PROBLEM
Beginning with the line below that contains "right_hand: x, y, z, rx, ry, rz" and ending with the line that contains "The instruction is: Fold", copy every line exactly. Copy nothing else.

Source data
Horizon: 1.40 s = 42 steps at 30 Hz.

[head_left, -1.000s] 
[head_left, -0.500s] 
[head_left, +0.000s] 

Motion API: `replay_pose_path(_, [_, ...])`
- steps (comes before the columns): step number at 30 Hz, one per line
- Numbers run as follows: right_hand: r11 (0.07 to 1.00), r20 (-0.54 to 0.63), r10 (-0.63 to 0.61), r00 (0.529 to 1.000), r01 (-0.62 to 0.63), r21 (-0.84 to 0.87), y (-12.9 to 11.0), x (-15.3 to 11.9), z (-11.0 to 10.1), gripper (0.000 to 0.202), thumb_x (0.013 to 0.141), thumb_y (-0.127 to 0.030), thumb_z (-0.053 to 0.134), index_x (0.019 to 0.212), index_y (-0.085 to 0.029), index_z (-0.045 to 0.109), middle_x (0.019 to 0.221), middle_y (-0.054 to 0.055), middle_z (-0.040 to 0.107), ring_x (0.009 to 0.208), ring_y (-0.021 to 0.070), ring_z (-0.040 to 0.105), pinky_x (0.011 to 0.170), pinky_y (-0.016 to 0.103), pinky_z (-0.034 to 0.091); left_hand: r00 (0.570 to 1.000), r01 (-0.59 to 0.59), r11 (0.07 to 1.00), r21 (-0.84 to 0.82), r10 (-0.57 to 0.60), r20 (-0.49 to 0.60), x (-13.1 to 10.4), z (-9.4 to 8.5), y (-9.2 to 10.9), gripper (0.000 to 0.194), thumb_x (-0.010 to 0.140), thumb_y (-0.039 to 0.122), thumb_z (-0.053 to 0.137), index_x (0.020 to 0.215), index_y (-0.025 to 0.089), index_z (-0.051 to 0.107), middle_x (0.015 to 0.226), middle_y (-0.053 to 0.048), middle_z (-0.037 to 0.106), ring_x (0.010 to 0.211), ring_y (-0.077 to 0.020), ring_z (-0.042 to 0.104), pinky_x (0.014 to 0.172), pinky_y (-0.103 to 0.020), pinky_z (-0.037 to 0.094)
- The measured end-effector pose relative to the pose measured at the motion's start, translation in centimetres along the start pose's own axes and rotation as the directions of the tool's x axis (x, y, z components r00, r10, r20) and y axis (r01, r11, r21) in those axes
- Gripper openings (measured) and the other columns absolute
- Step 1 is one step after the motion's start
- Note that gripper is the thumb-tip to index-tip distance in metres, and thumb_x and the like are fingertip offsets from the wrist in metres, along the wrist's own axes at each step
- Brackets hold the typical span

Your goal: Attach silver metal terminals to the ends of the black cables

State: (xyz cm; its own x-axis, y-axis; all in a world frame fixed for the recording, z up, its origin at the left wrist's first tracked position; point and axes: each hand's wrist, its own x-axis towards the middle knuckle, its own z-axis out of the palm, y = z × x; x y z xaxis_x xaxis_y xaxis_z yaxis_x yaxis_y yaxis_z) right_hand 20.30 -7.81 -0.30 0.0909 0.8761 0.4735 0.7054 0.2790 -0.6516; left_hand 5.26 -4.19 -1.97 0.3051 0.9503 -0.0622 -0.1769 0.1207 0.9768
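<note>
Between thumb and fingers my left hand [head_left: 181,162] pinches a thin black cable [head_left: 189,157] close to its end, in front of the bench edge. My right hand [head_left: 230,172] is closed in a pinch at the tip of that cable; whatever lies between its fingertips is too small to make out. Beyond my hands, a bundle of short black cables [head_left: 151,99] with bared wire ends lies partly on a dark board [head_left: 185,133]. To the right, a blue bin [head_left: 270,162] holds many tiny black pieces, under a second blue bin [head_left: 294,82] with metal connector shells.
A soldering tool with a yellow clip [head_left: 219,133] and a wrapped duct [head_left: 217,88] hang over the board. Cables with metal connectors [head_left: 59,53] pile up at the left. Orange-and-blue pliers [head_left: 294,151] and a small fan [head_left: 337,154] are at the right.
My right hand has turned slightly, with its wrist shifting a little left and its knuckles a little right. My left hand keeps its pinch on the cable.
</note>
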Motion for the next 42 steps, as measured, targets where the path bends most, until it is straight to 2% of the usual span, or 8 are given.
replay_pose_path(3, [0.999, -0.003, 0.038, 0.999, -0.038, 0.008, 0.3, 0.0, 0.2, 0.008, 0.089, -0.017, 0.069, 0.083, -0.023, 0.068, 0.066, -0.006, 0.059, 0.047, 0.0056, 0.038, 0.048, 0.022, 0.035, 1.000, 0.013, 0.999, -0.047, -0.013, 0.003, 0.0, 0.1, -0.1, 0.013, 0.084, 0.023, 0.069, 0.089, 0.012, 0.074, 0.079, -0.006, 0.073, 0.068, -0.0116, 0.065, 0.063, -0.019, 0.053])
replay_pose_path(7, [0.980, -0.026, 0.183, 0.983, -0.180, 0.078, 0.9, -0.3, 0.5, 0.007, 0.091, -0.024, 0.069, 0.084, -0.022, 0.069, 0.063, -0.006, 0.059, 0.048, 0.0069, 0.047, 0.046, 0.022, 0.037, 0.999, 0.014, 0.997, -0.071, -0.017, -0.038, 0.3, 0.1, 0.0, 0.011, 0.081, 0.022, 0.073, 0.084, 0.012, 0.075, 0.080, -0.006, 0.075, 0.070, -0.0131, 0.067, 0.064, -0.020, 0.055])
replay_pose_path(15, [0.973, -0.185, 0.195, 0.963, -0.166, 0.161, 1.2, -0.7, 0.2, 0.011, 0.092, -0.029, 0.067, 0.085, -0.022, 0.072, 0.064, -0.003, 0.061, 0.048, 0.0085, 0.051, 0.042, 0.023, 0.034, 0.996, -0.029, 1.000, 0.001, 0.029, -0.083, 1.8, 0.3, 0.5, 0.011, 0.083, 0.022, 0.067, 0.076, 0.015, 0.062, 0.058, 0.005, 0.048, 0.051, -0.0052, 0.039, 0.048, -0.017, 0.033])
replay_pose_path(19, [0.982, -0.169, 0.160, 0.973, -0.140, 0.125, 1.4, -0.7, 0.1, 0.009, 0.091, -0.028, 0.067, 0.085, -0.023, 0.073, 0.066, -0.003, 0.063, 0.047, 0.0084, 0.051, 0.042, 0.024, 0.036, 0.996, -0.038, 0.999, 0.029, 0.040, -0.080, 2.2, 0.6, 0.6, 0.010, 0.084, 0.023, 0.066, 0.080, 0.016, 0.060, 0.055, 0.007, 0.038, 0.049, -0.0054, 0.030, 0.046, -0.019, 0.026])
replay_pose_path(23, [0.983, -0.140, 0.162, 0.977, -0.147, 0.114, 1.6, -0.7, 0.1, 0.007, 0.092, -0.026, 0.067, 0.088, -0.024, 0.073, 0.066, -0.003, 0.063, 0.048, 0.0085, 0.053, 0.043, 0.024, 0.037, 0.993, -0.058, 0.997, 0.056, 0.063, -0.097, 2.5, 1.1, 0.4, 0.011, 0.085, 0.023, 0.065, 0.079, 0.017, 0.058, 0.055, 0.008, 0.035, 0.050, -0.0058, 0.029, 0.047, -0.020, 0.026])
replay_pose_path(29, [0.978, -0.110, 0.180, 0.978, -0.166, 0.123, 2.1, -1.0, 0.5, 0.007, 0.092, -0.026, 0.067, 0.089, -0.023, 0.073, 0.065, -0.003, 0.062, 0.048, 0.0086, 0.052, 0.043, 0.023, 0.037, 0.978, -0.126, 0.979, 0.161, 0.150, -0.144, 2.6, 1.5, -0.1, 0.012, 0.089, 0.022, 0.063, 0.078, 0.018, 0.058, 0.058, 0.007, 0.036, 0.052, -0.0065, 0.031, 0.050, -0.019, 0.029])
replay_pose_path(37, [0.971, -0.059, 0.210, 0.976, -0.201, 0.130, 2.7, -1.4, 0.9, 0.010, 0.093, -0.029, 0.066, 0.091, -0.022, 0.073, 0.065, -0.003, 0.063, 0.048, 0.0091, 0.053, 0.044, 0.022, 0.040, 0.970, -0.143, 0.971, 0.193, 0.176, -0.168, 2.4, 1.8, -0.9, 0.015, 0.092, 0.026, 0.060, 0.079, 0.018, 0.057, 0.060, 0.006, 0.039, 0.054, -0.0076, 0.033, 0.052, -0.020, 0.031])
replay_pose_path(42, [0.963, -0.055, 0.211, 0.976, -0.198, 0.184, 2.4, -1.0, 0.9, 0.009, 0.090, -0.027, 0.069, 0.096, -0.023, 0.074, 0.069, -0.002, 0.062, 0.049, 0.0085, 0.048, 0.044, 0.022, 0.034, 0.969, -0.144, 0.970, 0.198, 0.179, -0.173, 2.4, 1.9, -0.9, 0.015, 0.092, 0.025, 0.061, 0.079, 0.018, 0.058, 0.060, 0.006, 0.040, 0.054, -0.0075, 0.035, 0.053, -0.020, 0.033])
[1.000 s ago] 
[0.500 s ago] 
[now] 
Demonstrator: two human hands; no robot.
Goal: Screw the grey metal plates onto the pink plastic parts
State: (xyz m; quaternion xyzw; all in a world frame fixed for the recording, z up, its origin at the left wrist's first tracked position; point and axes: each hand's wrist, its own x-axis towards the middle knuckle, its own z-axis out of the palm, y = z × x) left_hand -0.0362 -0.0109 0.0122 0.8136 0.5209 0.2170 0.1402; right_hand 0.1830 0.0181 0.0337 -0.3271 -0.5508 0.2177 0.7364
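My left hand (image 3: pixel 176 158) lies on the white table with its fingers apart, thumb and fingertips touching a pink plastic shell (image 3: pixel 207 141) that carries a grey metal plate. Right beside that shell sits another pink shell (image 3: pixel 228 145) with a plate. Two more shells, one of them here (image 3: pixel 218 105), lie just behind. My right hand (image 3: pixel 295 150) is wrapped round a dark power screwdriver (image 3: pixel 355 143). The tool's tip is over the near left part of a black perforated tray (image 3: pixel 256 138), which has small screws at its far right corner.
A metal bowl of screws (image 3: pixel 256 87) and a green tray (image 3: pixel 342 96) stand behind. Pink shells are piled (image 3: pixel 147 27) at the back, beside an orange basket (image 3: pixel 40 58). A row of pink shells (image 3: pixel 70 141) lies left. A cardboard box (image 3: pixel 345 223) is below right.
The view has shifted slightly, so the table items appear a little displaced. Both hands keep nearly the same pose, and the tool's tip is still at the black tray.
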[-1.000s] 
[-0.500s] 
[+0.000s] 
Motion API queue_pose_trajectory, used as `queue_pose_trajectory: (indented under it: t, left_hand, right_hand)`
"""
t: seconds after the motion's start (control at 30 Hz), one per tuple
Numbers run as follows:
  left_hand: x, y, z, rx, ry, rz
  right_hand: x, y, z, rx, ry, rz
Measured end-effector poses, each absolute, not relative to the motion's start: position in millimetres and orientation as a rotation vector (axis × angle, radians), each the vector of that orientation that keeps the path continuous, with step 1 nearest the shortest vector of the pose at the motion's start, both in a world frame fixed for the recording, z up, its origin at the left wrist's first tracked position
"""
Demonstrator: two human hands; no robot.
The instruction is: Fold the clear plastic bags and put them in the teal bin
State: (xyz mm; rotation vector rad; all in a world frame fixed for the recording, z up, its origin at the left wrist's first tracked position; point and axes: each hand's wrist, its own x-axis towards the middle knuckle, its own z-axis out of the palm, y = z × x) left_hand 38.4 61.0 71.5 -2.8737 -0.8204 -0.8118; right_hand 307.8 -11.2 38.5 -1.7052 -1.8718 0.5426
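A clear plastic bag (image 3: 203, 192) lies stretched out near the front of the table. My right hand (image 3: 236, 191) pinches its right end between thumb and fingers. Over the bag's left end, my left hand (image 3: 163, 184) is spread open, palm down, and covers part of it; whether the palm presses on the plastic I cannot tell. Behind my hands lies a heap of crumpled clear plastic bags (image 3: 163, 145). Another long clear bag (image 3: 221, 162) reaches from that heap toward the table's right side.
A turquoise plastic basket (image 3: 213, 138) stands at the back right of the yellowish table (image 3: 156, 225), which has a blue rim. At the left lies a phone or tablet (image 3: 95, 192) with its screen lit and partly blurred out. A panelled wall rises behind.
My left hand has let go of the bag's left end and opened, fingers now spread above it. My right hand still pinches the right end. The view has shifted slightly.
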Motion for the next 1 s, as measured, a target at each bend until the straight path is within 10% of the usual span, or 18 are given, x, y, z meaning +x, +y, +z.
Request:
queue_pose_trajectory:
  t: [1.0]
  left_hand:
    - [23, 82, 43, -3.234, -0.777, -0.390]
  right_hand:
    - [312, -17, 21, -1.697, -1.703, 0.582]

ANSWER FOR THE TASK
  right_hand: x, y, z, rx, ry, rz
Measured end-effector poses, each absolute, not relative to the motion's start: position in millimetres and orientation as a rotation vector (axis × angle, radians), each the vector of that orientation that keeps the path continuous, with step 1 nearest the shortest vector of the pose at the motion's start, both in a world frame fixed for the recording, z up, its origin at the left wrist's first tracked position
"""
Demonstrator: two human hands; no robot.
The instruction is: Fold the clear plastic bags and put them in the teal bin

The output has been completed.